One of the big lessons he taught her was to know her worth. She was eager to get an engineering job, even if it didn’t pay. But he told her, “’Never say that. Your pay is the currency that the company uses when they communicate your value.’”
Right then, she became an equal pay advocate for herself and others.
Persistence and resiliency
Rhoads, who has both bachelor’s and master’s degrees in electrical engineering from California Polytechnic University, as well as a master’s degree in executive management from UCLA, started her career as an electrical engineer. Over the years she’s worked at General Dynamics, Hughes, and Raytheon.
However, when Rhoads started out in the aerospace defense industry, every woman in the office was a secretary, except her.
It was a boys’ club atmosphere, where many men hung up Playboy pinups in the lunchroom.

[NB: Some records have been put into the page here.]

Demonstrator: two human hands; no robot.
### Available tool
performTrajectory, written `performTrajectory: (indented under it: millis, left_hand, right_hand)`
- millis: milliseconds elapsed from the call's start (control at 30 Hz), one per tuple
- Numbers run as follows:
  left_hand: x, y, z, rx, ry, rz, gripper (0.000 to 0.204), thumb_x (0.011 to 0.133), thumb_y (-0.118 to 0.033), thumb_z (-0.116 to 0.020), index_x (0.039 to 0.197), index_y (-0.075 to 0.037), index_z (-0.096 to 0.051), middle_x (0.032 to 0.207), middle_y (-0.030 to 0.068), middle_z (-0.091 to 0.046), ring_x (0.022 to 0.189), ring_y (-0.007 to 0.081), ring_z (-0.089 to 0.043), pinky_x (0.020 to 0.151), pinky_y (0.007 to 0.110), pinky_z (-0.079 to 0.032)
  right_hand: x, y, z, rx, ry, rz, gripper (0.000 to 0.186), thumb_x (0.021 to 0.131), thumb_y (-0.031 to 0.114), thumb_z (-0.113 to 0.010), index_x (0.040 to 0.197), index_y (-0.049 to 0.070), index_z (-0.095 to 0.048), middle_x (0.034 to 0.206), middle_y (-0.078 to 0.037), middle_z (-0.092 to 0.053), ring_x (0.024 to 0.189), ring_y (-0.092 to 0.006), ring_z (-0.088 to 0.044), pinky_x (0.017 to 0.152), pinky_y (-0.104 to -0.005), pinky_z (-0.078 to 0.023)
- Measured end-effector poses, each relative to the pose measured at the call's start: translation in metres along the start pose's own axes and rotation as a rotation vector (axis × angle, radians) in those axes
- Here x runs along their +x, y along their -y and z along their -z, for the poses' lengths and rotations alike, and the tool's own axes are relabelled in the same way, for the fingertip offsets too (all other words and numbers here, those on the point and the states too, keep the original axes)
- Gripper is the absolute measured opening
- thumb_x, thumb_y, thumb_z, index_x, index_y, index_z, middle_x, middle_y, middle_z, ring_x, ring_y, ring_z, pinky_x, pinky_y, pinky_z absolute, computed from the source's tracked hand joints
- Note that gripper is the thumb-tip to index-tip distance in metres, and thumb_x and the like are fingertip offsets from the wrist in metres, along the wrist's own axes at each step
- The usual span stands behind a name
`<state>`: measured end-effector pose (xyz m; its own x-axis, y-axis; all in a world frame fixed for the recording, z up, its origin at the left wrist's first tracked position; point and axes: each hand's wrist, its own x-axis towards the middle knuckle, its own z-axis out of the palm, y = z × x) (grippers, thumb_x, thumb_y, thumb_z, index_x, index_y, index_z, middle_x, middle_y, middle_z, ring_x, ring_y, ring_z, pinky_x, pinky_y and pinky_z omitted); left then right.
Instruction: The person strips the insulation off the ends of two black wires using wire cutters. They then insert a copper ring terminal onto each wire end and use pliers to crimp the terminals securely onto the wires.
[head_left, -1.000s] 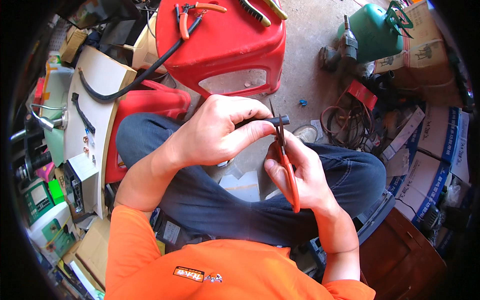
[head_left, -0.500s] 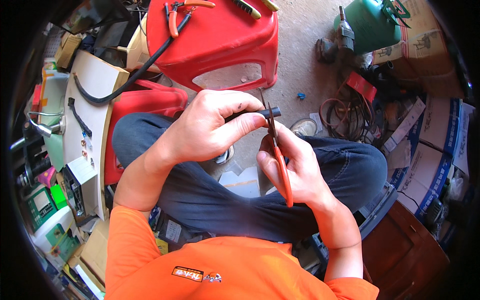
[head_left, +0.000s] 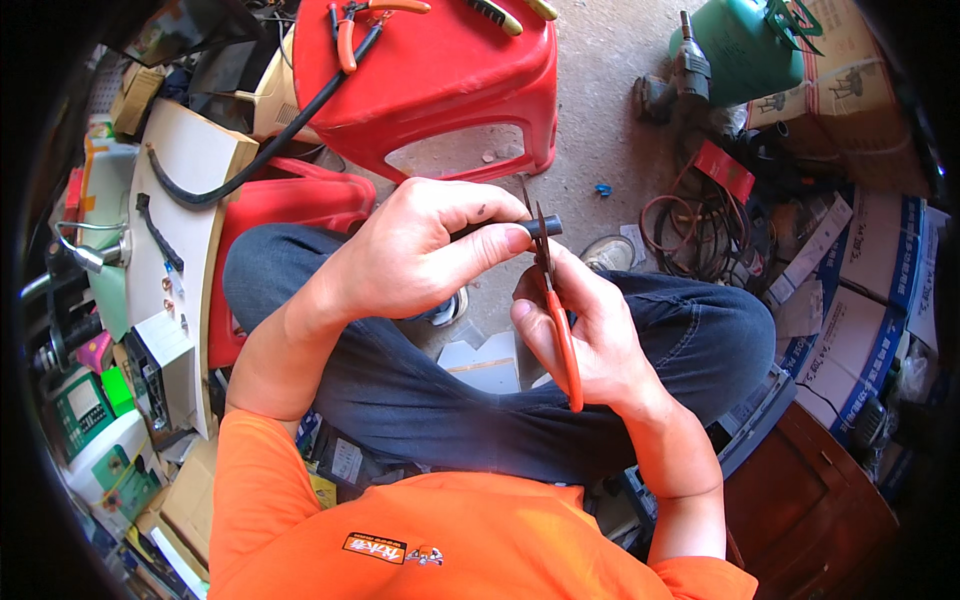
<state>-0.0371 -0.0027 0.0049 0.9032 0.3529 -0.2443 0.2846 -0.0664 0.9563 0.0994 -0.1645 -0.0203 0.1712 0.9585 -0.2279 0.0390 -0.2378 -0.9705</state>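
Between the thumb and curled fingers of my left hand (head_left: 425,245) is a short black tube (head_left: 552,226), its end sticking out to the right. My right hand (head_left: 595,335) is closed on scissors (head_left: 566,350) with orange handles. Their dark blades straddle the tube close to my left thumb tip. Whether the blades have cut into it cannot be seen. My left fingers hide the rest of the tube.
Ahead stands a red plastic stool (head_left: 430,90) bearing orange-handled pliers (head_left: 346,45). A thick black cable (head_left: 280,140) runs from there to a white board (head_left: 190,220) at left. A green gas cylinder (head_left: 745,50), a power tool (head_left: 688,70) and coiled cables (head_left: 685,235) lie to the right.
Both hands, the tube and the scissors are almost where they were. My right hand and the scissor handles have shifted very slightly.
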Motion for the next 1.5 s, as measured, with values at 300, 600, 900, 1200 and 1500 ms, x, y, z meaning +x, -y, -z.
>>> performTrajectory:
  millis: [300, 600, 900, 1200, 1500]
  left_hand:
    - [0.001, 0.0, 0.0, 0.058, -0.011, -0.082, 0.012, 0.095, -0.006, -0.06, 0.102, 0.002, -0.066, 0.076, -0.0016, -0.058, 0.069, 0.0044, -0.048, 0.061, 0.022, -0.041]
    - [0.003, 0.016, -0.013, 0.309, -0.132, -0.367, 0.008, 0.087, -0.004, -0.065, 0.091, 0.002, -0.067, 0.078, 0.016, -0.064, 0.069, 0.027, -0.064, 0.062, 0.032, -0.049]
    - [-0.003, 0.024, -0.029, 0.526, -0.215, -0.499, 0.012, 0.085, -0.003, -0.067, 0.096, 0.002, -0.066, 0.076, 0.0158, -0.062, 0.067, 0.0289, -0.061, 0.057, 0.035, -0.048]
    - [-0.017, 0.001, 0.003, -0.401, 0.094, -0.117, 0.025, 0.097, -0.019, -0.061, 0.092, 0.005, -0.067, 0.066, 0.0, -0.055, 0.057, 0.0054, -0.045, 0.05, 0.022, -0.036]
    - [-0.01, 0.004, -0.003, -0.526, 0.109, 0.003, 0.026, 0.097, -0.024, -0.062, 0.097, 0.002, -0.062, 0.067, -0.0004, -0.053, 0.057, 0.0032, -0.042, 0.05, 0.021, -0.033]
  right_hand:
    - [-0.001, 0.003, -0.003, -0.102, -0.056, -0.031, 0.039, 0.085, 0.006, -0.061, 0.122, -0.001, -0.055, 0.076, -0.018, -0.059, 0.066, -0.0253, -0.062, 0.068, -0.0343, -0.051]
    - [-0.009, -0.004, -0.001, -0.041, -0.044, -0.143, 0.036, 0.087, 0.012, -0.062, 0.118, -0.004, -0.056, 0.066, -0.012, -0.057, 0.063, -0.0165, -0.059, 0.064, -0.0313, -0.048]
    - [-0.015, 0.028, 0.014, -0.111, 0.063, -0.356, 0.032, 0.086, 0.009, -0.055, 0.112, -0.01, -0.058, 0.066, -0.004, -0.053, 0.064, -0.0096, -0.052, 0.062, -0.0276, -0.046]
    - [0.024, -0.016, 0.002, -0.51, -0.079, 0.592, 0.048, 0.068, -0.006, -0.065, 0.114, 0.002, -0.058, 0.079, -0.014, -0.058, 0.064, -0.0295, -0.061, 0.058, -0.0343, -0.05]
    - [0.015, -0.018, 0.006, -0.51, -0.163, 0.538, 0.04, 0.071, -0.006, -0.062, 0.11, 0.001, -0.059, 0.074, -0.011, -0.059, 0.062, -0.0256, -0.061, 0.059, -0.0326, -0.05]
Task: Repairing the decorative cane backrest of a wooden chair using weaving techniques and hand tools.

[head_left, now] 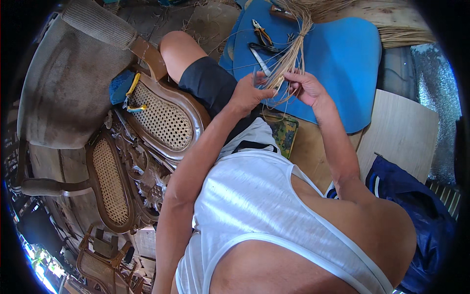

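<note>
A bundle of thin, pale cane strands (pixel 293 55), gathered at its upper part, hangs down over the blue mat between my hands. My left hand (pixel 248 94) is closed at the lower ends of the strands, thumb and fingers together. A thin grey sliver stands up beside its fingers; I cannot tell what it is. Opposite it, my right hand (pixel 307 87) pinches strands between thumb and fingers at the bundle's right side. Just beyond the hands, on the blue mat (pixel 342 63), lie pliers (pixel 262 33) with black and orange handles and a black-and-white tool (pixel 260 60).
At left lies a carved wooden chair frame (pixel 199 120) with woven cane panels (pixel 164 117). Yellow-and-blue-handled pliers (pixel 133 93) rest on it. More cane strands (pixel 404 36) lie at the far right, above a pale board (pixel 399 130). Dark blue cloth (pixel 411 196) lies near right.
</note>
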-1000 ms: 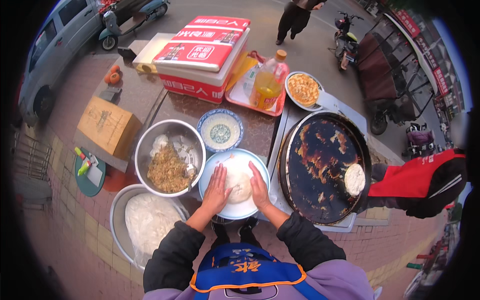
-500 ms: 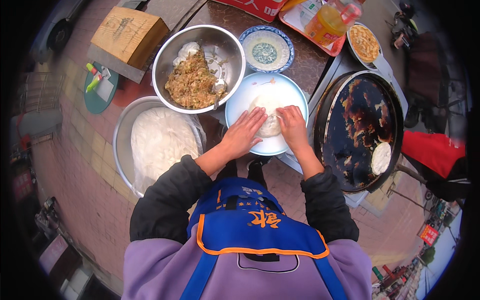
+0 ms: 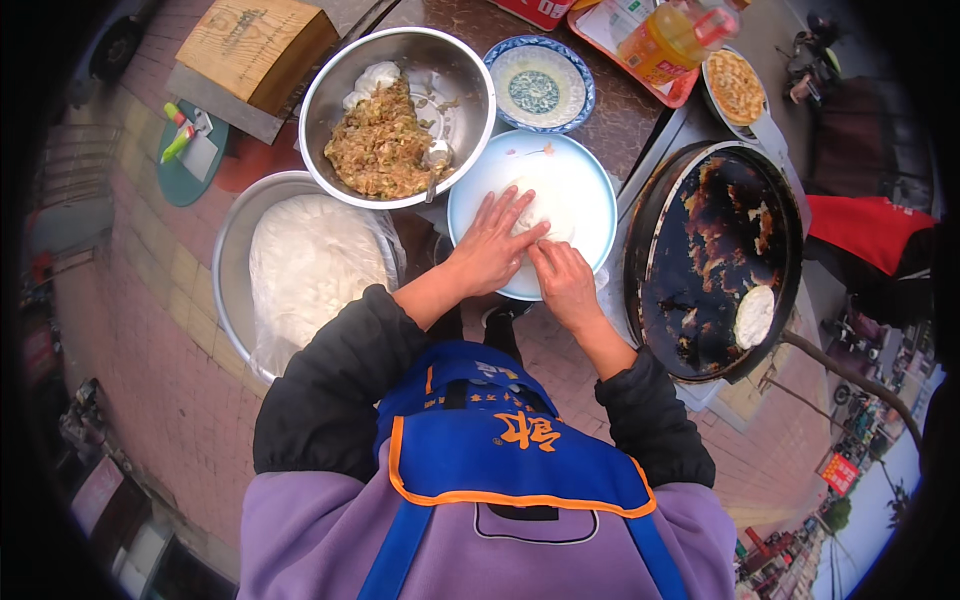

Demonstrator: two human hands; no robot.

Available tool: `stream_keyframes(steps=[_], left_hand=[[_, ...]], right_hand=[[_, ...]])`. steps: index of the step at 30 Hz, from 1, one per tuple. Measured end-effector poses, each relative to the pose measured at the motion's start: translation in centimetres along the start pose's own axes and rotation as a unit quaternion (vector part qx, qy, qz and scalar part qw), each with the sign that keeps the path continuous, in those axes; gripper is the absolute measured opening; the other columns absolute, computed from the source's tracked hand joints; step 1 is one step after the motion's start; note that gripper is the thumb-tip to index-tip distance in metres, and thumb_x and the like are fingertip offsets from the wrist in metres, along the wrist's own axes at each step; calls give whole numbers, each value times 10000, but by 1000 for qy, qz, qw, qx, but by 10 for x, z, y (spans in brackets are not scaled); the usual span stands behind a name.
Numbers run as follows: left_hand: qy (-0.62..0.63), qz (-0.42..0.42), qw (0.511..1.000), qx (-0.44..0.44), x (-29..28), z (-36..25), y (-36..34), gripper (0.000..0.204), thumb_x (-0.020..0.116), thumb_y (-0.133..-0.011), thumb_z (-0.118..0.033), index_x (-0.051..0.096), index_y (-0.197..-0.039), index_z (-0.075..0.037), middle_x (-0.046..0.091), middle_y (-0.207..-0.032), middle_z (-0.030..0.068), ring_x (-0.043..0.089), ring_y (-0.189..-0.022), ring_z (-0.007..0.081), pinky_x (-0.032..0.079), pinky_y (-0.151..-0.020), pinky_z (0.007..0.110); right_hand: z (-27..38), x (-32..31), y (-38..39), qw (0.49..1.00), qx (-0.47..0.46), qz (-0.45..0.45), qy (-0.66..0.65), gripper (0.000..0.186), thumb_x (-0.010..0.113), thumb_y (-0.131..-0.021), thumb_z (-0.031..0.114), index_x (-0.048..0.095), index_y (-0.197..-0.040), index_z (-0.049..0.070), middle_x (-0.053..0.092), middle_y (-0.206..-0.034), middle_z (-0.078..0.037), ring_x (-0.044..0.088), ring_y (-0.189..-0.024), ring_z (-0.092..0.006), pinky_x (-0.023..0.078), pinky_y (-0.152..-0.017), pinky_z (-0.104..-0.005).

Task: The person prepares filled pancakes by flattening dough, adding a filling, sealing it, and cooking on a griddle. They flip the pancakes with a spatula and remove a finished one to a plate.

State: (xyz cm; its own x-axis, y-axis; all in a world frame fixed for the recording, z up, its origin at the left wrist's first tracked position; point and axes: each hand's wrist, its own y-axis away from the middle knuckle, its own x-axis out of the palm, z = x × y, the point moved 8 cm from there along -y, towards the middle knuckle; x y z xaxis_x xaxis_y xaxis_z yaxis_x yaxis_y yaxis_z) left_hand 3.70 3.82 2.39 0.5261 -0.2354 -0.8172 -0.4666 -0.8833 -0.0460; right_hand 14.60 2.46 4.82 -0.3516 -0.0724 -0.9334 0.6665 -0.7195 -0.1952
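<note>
A white piece of dough [image 3: 547, 208] rests on a pale plate [image 3: 594, 180] with a light blue rim. My left hand [image 3: 492, 243] lies over the left side of the dough, fingers stretched out and mostly flat. At the dough's near edge, my right hand [image 3: 563, 281] has its fingers drawn together in a pinch, close to the left thumb. Both hands partly hide the dough. Behind and left of the plate stands a steel bowl of chopped filling [image 3: 380, 145], with a spoon [image 3: 434, 165] in it.
A steel basin [image 3: 228, 270] holds more dough [image 3: 315, 270] under clear plastic. On the right, a black griddle [image 3: 700, 300] carries one flat white cake [image 3: 754, 316]. Farther back are a blue-patterned bowl [image 3: 540, 90], an oil bottle [image 3: 665, 45], a dish of browned food [image 3: 735, 85] and a wooden box [image 3: 255, 50].
My right hand has moved from the dough's right side to its near edge, beside the left thumb. My left hand has shifted slightly and covers more of the dough's near side.
</note>
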Motion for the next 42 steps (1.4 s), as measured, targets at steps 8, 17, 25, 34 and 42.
stream_keyframes(steps=[8, 17, 25, 34, 42], left_hand=[[232, -54, 966, -100, -4, 14, 19, 522, 588, -921, -59, 461, -1427, -80, 252, -1581, 198, 262, -1461, 458, 330, -1176, 492], [261, -129, 943, -163, -22, 28, 32, 525, 569, -910, -20, 387, -1397, 47, 398, -1426, 278, 439, -1317, 443, 400, -1095, 475], [225, -95, 966, -82, -2, 47, -14, 659, 477, -1017, -178, 166, -1552, 48, 204, -1614, 269, 210, -1502, 408, 172, -1240, 450], [537, -110, 827, -121, 35, 10, 1, 695, 212, -1099, -438, 18, -1589, 15, 36, -1669, 199, 38, -1551, 308, 73, -1250, 383], [326, -73, 938, -95, 2, 16, 16, 739, 250, -1083, -473, 65, -1579, 43, 74, -1652, 249, 67, -1546, 360, 86, -1248, 407]], right_hand=[[-30, 7, -41, 996, 56, -31, -55, 607, 657, -857, 112, 479, -1429, 15, 470, -1486, -196, 433, -1392, -366, 350, -1151, -452], [-22, 44, -61, 996, -4, 87, -20, 707, 624, -892, 294, 390, -1512, 49, 337, -1603, -141, 276, -1502, -286, 176, -1237, -467], [-65, 12, -8, 916, 240, -164, -274, 534, 369, -1046, 240, 356, -1510, -23, 292, -1610, -208, 260, -1501, -352, 202, -1227, -436], [-43, 51, -42, 970, 187, -76, -132, 611, 344, -1047, 325, 282, -1546, -23, 215, -1631, -238, 175, -1529, -366, 116, -1235, -489], [-4, 52, -46, 998, 43, 49, 22, 643, 509, -920, 247, 390, -1493, -22, 331, -1590, -198, 278, -1492, -354, 177, -1229, -499]])
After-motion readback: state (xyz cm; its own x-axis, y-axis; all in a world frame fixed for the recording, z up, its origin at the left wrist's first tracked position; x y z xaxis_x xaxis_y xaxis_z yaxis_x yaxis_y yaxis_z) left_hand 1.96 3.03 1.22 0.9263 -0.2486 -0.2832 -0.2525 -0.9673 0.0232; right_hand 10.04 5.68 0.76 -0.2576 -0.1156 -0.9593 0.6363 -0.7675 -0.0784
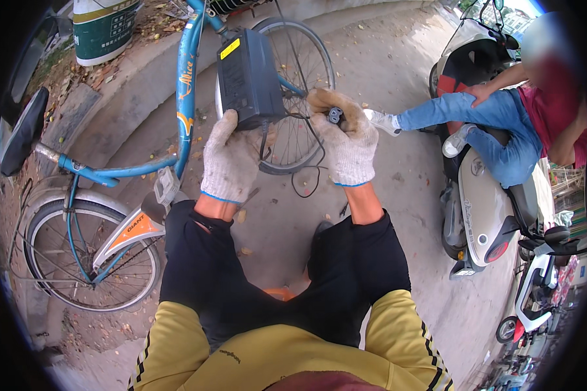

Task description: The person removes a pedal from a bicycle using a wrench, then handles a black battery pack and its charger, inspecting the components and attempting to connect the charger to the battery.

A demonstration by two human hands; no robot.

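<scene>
At the lower edge, nearest the camera: yellow shirt, then dark trousers with knees bent and apart. Both hands out past the knees, in whitish knit gloves with blue cuff edging. Left hand closed on the near end of a black box, thumb over the edge; rest of the fingers mostly hidden. Box held up off the ground, tilted, yellow label at its far end. Right hand level with the box's near end, just beside it, fingers curled in a narrow grip round a dark connector, holed end toward the camera. Thin black cable loops below and between the hands. Beyond, to the left: blue bicycle, white-and-orange chain guard, black saddle; one spoked wheel shows behind the box. Right: person in red top and jeans seated on a beige scooter. Farther: green-and-white bucket upper left, white scooter lower right.
</scene>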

“I found that you just have to have persistence, humor, and resiliency,” she says, explaining initially, male colleagues didn’t welcome the idea of working with women.
Over time, they got used to Rhoads, trusted her, and knew she’d deliver her projects on-time and on budget.
“Maybe it was a little easier for the next female project manager coming in behind me,” she says. “But my guess is that over time, they’ve all had to build those relationships, build the rapport, and build their professional brand, kind of one project at a time, one person at a time.”
Rhoads often moved laterally during her career, which was difficult at the time. But she realized she needed sponsors to help her have access to different opportunities.
She won over male colleagues by taking on challenging projects and earning the reputation as a turnaround leader.
“My career was paved with running toward the fire or toward the problem and challenge,” she says. “I found that when I ran toward really messy situations, people weren’t trying to elbow me or sideline me, because most people were running the other way.”
Diversity and mentorship
Rhoads says there’s more work to be done to close the industry’s STEM diversity gap. That includes helping kids harness their STEM skills and envision and work toward careers in math and science.
Next, she says companies need to have a diverse slate of candidates in the pipeline, which means preparing diverse employees with different tasks throughout their career so that they’ll be ready to take on new roles when the opportunity arises.
She also encourages companies to hire employees via blind selection. That means they don’t look at the candidate’s sex, race, or names. Merit is the qualifier.
A mentor for up-and-coming engineers, Rhoads has always been an advocate for young women in engineering. Throughout her career, she’s championed diversity and inclusion, including helping establish Raytheon’s Women Network, the company’s first employee resource group.
She’s also a mentor to many men and women — including her children, 36-year-old Dustin and 33-year-old Julianne, who’s also an engineer.
“It’s very rewarding,” she says. “You give people tools and confidence and then watch them take off.”